### What you should do
Go to the line below containing "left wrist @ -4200" and print exactly from there through the line containing "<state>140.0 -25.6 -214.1", both included. Print nothing else.

# # #

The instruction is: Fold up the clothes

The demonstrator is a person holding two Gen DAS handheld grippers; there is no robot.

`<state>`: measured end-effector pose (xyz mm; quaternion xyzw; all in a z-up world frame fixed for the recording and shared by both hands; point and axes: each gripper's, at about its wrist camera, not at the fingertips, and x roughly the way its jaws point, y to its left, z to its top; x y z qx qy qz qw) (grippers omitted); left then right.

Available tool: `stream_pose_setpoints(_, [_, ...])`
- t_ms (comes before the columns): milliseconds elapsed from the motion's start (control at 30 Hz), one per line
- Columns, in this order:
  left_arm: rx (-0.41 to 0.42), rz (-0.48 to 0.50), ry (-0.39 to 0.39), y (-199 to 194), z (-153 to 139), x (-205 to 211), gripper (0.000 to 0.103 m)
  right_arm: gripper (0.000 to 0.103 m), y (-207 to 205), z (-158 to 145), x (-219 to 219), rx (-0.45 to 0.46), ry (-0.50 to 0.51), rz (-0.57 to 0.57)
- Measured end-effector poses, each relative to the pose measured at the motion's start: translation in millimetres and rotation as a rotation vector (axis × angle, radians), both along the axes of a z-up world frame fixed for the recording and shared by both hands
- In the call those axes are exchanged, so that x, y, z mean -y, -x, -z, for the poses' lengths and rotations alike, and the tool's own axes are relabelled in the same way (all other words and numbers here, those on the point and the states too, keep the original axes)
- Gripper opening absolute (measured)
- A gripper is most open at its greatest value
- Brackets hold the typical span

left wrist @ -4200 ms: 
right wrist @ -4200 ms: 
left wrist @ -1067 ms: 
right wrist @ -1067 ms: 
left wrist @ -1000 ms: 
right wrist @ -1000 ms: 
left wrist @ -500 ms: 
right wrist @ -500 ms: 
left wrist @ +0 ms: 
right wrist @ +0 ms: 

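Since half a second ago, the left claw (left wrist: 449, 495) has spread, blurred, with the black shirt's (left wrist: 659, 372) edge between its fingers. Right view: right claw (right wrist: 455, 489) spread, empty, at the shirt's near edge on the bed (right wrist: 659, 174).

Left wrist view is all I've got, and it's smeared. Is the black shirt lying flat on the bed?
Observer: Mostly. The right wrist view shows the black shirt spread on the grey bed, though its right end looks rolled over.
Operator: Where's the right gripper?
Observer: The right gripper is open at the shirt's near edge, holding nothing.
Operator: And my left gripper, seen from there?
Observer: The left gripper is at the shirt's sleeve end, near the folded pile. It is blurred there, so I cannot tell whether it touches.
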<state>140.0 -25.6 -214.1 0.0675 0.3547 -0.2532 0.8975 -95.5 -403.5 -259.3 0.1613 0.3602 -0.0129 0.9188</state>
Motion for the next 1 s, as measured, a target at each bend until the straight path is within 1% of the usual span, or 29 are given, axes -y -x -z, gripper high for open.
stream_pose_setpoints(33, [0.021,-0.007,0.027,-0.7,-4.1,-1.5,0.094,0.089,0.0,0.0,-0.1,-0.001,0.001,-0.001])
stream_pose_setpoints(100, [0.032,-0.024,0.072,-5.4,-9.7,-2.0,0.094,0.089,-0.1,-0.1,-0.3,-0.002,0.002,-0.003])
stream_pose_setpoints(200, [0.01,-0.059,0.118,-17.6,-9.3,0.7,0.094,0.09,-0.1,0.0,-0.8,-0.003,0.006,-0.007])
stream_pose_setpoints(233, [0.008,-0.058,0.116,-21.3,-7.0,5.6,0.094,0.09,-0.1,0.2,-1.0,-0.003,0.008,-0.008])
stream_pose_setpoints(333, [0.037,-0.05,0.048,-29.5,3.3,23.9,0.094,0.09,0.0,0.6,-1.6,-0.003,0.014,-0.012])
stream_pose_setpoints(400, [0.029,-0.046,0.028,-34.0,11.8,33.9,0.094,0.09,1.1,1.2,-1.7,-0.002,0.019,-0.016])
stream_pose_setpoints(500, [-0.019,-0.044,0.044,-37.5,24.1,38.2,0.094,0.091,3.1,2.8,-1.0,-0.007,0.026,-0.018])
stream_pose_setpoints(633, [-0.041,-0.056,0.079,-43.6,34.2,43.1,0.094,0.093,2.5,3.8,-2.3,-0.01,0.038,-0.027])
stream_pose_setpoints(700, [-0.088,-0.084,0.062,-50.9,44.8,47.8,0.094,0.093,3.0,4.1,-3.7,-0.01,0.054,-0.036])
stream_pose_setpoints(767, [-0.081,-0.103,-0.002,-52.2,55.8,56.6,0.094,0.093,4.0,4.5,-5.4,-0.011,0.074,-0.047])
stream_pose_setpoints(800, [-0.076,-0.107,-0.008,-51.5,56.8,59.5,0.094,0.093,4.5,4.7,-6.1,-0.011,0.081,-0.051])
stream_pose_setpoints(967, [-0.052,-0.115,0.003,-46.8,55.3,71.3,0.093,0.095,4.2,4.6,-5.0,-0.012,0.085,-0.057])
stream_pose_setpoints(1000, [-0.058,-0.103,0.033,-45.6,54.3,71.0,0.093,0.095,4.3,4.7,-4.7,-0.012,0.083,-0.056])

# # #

### Response for this exercise
left wrist @ -4200 ms: 
right wrist @ -4200 ms: 
left wrist @ -1067 ms: 
right wrist @ -1067 ms: 
left wrist @ -1000 ms: 
right wrist @ -1000 ms: 
left wrist @ -500 ms: 
right wrist @ -500 ms: 
left wrist @ +0 ms: 
right wrist @ +0 ms: 

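Since half a second ago, the left claw (left wrist: 449, 495) has spread, blurred, with the black shirt's (left wrist: 659, 372) edge between its fingers. Right view: right claw (right wrist: 455, 489) spread, empty, at the shirt's near edge on the bed (right wrist: 659, 174).

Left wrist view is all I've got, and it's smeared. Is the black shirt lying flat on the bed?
Observer: Mostly. The right wrist view shows the black shirt spread on the grey bed, though its right end looks rolled over.
Operator: Where's the right gripper?
Observer: The right gripper is open at the shirt's near edge, holding nothing.
Operator: And my left gripper, seen from there?
Observer: The left gripper is at the shirt's sleeve end, near the folded pile. It is blurred there, so I cannot tell whether it touches.
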<state>140.0 -25.6 -214.1 0.0675 0.3547 -0.2532 0.8975 -95.5 -403.5 -259.3 0.1613 0.3602 -0.0129 0.9188</state>

This is the complete answer to the exercise.